**What is expected:**
What you return should match the data word for word, minus the images.

*** The data Section Begins ***

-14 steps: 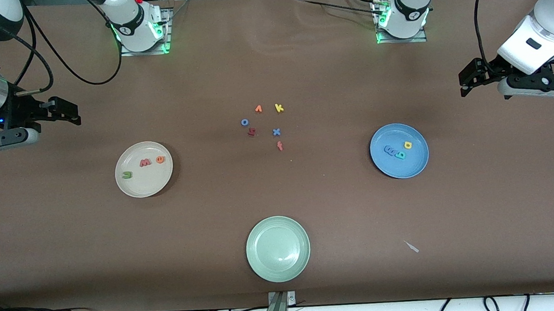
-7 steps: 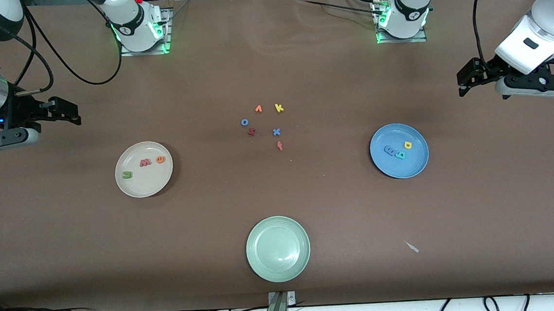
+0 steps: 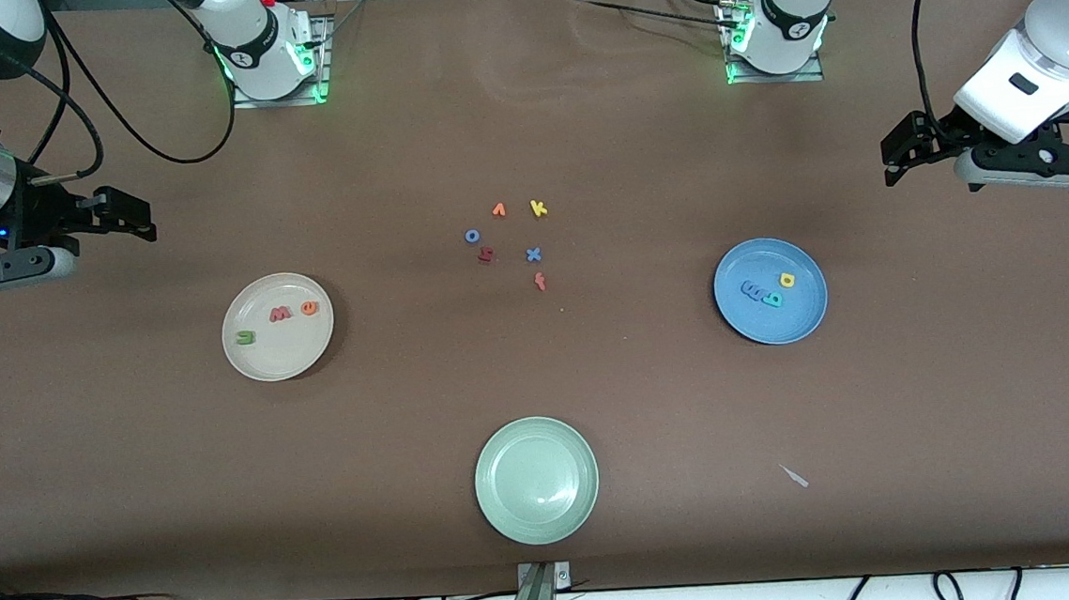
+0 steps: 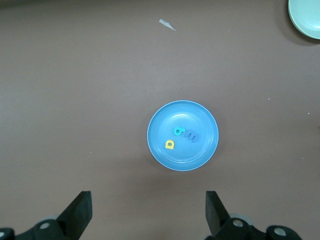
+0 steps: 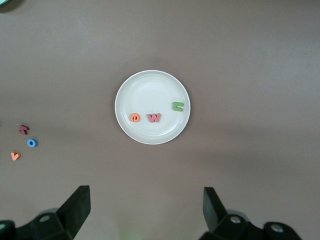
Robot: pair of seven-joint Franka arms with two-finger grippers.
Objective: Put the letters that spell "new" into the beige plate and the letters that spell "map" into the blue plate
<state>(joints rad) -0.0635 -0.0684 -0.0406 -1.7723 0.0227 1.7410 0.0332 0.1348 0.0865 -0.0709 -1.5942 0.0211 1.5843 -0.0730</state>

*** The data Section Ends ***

**Worked solution:**
-14 steps: 
-7 steps: 
+0 steps: 
+0 steps: 
+0 steps: 
Robot: pair of seven-joint Franka arms with two-finger grippers.
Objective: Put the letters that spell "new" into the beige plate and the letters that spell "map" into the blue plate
<state>(joints rad) -0.0635 -0.0684 -0.0406 -1.7723 0.0227 1.7410 0.0332 0.1348 0.0865 -0.0709 -1.5942 0.0211 1.5843 -0.0730</state>

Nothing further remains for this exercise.